-- Supplied entries --

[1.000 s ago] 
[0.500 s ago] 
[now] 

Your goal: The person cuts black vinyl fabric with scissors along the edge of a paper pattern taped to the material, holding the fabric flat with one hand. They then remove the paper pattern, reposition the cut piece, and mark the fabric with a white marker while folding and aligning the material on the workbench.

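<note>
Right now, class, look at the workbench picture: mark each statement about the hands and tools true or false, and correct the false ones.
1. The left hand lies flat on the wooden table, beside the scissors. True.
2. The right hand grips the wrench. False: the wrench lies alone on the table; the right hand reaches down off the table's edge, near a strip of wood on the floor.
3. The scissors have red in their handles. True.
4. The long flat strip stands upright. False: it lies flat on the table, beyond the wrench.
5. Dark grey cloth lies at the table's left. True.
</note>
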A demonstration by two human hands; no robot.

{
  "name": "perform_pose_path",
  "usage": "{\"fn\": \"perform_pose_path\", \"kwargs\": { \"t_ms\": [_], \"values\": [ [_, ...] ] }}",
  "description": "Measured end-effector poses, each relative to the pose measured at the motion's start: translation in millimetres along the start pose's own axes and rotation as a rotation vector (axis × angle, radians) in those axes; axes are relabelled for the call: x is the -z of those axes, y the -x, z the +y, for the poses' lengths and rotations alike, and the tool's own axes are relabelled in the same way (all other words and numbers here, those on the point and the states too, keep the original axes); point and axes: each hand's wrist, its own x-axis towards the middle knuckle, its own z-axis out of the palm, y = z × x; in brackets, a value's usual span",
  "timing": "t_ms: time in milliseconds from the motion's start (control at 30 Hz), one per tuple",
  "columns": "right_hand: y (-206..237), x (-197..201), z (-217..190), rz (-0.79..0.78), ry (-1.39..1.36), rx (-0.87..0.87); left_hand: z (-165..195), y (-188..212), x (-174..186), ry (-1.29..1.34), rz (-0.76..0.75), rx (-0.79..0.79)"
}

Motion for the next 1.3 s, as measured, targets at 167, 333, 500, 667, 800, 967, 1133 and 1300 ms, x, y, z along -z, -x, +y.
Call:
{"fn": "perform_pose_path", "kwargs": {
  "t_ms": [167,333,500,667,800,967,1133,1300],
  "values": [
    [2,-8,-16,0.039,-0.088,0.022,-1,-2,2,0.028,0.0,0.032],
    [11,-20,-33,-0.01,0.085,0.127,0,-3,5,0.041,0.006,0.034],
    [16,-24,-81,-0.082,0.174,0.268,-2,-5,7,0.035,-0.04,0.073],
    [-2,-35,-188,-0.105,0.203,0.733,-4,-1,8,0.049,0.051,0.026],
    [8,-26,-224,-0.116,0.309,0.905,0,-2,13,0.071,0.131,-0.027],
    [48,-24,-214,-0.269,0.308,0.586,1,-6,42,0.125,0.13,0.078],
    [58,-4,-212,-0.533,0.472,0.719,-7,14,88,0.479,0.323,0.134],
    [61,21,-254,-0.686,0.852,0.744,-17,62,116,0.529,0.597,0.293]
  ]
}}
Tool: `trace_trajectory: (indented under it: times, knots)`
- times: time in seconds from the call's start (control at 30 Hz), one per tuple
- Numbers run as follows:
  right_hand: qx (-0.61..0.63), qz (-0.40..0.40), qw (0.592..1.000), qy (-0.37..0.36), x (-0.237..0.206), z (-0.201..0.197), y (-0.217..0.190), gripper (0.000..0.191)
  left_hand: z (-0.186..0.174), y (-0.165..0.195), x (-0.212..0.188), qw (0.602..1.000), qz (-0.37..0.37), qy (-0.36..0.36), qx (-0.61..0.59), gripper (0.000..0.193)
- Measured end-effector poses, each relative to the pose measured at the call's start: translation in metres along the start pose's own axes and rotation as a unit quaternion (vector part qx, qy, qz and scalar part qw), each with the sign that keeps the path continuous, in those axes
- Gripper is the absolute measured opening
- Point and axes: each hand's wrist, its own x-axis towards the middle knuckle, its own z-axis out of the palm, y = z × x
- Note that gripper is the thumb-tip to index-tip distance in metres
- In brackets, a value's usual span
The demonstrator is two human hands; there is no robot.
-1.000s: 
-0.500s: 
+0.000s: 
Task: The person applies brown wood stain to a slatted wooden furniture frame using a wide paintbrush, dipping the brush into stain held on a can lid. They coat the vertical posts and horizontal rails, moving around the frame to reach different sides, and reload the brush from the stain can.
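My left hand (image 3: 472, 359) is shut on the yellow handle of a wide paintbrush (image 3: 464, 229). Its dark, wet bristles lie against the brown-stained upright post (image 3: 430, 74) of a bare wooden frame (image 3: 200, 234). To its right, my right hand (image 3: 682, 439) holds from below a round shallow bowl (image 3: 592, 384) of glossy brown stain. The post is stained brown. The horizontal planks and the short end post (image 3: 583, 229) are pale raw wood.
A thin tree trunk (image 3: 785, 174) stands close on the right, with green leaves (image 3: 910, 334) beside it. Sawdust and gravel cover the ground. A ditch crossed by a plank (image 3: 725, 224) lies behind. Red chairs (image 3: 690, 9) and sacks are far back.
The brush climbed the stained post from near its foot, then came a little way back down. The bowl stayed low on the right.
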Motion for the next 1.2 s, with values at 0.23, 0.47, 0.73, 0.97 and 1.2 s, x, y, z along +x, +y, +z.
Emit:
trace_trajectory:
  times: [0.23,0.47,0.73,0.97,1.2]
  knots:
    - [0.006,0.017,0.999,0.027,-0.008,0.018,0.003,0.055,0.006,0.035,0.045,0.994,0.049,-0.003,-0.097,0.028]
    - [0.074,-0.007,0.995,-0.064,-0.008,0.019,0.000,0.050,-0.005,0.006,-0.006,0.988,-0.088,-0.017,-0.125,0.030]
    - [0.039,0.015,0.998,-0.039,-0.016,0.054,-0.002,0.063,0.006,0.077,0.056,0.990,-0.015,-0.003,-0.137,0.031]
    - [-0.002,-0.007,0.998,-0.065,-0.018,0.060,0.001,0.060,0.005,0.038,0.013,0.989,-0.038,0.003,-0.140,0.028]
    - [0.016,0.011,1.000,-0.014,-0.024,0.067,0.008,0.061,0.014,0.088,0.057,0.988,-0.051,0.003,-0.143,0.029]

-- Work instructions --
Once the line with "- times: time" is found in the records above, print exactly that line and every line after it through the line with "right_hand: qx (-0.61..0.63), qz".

-- Solution --
- times: time in seconds from the call's start (control at 30 Hz), one per tuple
- Numbers run as follows:
  right_hand: qx (-0.61..0.63), qz (-0.40..0.40), qw (0.592..1.000), qy (-0.37..0.36), x (-0.237..0.206), z (-0.201..0.197), y (-0.217..0.190), gripper (0.000..0.191)

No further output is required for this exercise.